Yes and no. As far as I can tell, the pace of content creation and distribution has been exponentially increasing since at least the Renaissance. So, while it is undeniably true that the current pace is unprecedented, it has also been true at any point in the past you care to examine. This means that the feeling of being overwhelmed by a deluge of new information is something of a constant throughout history.
It doesn’t increase exponentially all the time. It’s tied in to changes with how information is dispersed.
The printing press, the telegraph, radio, tv, the internet, and most recently the mobile internet are some of the reasons for increases in the firehose of information being thrown in our faces.
> It has also been true at any point in the past you care to exam
I figured you would say this, which is why I stressed that we have crossed some kind of threshold. The effect of the internet, cheap electronics, free online resources as well as the fact that we now have 8 billion people in this world all culminate to set the stage for an entirely new era of creativity.

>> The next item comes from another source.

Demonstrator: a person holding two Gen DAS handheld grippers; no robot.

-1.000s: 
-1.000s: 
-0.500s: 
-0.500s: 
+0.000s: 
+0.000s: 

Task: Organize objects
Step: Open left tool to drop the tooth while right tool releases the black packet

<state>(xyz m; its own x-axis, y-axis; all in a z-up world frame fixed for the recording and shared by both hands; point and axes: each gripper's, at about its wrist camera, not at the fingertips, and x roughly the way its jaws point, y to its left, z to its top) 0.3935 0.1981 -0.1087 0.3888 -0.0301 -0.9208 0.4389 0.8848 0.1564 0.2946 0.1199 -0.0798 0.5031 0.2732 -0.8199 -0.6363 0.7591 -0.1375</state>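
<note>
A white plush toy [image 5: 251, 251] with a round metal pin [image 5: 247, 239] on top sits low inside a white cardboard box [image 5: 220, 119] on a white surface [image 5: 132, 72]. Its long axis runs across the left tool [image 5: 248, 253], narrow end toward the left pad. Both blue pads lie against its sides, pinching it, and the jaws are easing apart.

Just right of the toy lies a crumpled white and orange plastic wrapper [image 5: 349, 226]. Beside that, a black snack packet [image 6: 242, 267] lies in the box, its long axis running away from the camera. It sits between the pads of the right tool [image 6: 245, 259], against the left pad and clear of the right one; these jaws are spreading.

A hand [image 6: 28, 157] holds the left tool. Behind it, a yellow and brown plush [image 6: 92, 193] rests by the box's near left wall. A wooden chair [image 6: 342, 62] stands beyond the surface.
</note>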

We are living in the New Renaissance. People will be discussing this era in history books for a very long time, like we do the Renaissance now. Why do we focus on the Renaissance and not the period of creation between then and now? Because it marked an unprecedentedly different era of creativity. And here we are again. So your mention of the Renaissance really only strengthens my argument.
We talk plenty about 18th and 19th century creators. That's Dickens, Dumas, Beethoven, Mozart, Wagner, Brahms, Chopin, Paganini, Mahler, Tchaikovsky, Swift, Defoe, Washington Irving, Wordsworth, Rousseau, Louisa May Alcott, Hans Christian Anderson, Lewis Carrol, the Bronte sisters, Jane Austen, Emily Dickinson, Doyle, Elliott, Emerson, the Brothers Grimm, Charles Darwin, Victor Hugo, Nathaniel Hawthorne, Kipling, Melville, Nietzsche, Proust, Shelley, R.L.Stevenson, Thoreau, Twain, H.G. Wells, and many more.
Their works are all over 100 years old and regularly read (or performed) today, long predating the internet and most predating the telephone. The internet is still way too new to say how history will remember it, and I don't see any evidence that the creativity explosion that started in the Renaissance ever stopped.
You completely ignored everything I said. Listing a large amount of historical artists does nothing to refute that we have more today than ever before.
It's amazing you can point to the Renaissance as an obvious point in history where things transitioned but you aren't able to see it happening right now around us.
> Listing a large amount of historical artists does nothing to refute that we have more today than ever before.
Of course it doesn’t, I agree with this statement wholeheartedly. However, the changes brought by the internet don’t feel categorically different than the ones that came from steamships, telegraphs, radio, film, telephone, railroads, or airplanes. Each of these innovations changed the world as we know it by making it easier for new ideas to spread, and a corresponding increase in the quantity of available content. You may be right that the internet has ushered in a new Renaissance, but history may also decide that the old one never really stopped, or that the seminal invention of this era was one of these earlier ones, or even one that doesn’t get invented for another decade — predicting how history will judge the present is always difficult, and never certain.
Yes and no. As far as I can tell, the pace of content creation and distribution has been exponentially increasing since at least the Renaissance. So, while it is undeniably true that the current pace is unprecedented, it has also been true at any point in the past you care to examine. This means that the feeling of being overwhelmed by a deluge of new information is something of a constant throughout history.